Understanding How Information about AI affects Response to AI in the Recruitment Process

Last registered on June 24, 2024

View Trial History

Pre-Trial

Trial Information

General Information

Title

Understanding How Information about AI affects Response to AI in the Recruitment Process

RCT ID

AEARCTR-0013832

Initial registration date

June 18, 2024

Initial registration date is when the trial was registered.

It corresponds to when the registration was submitted to the Registry to be reviewed for publication.

First published

June 24, 2024, 2:09 PM EDT

First published corresponds to when the trial was first made public on the Registry after being reviewed.

Locations

Country

Australia

Region

Country

United States of America

Region

Primary Investigator

Name

Mallory Avery

Affiliation

Monash University

Contact Primary Investigator

Other Primary Investigator(s)

PI Name

Andreas Leibbrandt

PI Affiliation

Monash University

Contact Investigator

Additional Trial Information

Status

In development

Start date

2024-06-19

End date

2024-07-19

Keywords

Behavior, Gender, Labor, Other

Additional Keywords

JEL code(s)

Secondary IDs

Prior work

This trial does not extend or rely on any prior RCTs.

Abstract

In this project, we study how providing information about AI to candidates and evaluators for a real job affects their application and evaluation behavior.

External Link(s)

Registration Citation

Citation

Avery, Mallory and Andreas Leibbrandt. 2024. "Understanding How Information about AI affects Response to AI in the Recruitment Process." AEA RCT Registry. June 24. https://doi.org/10.1257/rct.13832-1.0

Sponsors & Partners

Experimental Details

Interventions

Intervention(s)

In this project, we study how providing information about AI to candidates and evaluators for a real job affects their application and evaluation behavior.

Intervention (Hidden)

Digital innovations and advances in AI have produced a range of job applicant assessment tools. Many of these technologies aim to help organizations improve their ability to find the right person for the right job, faster and cheaper than before. However, there is also great concern about the use of these tools and the impact these tools will have on diversity and bias in recruitment. While no major policies have been put into place to regulate the use of AI in recruitment, such policies are being discussed. A major component of these policies, particularly in “high-risk” contexts like recruitment, is transparency, so that those job applicants or recruiters who interact with AI know it is happening and are aware of the potential for these AI systems to be biased.

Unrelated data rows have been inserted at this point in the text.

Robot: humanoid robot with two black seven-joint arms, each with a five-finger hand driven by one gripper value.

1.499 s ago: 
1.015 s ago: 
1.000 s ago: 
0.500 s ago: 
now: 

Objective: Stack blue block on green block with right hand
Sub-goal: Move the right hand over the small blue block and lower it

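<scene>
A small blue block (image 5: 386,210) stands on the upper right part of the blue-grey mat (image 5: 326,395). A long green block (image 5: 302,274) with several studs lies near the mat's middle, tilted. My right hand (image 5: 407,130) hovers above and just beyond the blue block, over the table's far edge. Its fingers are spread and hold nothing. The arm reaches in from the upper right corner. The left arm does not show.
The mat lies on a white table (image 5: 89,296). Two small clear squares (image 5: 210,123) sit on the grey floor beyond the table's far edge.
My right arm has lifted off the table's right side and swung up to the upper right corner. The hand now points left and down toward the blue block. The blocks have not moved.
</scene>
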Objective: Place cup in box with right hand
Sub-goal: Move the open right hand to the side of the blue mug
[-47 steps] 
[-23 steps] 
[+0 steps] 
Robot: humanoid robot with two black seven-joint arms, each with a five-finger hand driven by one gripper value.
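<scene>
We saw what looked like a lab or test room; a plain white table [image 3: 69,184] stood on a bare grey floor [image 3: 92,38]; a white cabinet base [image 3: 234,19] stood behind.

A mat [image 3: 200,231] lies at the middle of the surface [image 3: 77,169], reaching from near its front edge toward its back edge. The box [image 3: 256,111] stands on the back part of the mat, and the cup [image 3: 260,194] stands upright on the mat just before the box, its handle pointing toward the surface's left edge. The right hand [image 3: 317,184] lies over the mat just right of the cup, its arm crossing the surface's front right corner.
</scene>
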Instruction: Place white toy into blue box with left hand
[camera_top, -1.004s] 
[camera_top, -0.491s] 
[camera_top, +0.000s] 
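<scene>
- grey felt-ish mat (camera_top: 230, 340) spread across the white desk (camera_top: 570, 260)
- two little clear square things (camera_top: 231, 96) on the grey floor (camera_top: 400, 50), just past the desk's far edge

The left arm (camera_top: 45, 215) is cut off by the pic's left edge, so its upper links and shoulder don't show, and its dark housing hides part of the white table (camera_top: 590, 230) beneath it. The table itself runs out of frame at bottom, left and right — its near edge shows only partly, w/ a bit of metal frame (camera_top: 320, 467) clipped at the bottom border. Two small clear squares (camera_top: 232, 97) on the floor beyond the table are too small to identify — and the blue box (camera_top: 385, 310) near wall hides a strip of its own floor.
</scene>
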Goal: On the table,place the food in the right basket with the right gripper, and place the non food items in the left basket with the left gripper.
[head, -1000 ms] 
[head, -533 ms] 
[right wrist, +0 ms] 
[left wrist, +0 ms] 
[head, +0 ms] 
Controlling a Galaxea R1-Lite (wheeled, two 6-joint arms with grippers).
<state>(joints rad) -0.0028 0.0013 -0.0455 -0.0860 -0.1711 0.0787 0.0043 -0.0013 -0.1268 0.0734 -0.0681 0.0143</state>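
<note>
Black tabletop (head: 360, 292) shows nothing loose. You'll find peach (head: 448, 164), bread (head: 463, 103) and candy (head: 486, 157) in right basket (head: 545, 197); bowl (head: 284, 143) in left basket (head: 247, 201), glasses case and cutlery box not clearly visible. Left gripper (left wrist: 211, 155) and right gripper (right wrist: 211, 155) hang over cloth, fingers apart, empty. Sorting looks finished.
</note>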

To understand the potential impacts of communicating with applicants and recruiters the use of AI and the potential for bias in AI, we design a novel set of experiments. In the first experiment, we collect applicant data by posting a job advertisement for a real web designer job. All candidates must answer a series of interview style questions. We randomly vary the information provided to the applicant about the use of AI for evaluating their interview answers. In other words, we have four treatments:

i) AI-Explained
We inform applicants that AI will be used to evaluate their applications, and we provide a brief, non-technical explanation as to what AI is and how it works.

ii) AI-Bias
We provide the information in AI-Explained, plus a brief disclaimer about the potential for bias in AI.

iii) AI-Debiased
We provide the information in AI-Bias, plus a brief true explanation that the AI provider has taken steps to debias their algorithm.

iv) Human-Oversight
We provide the information in AI-Bias, plus a brief true explanation that there will be human oversight of the AI and that humans will make the final decisions.

All applicants, regardless of treatment, will be evaluated by both humans and AI.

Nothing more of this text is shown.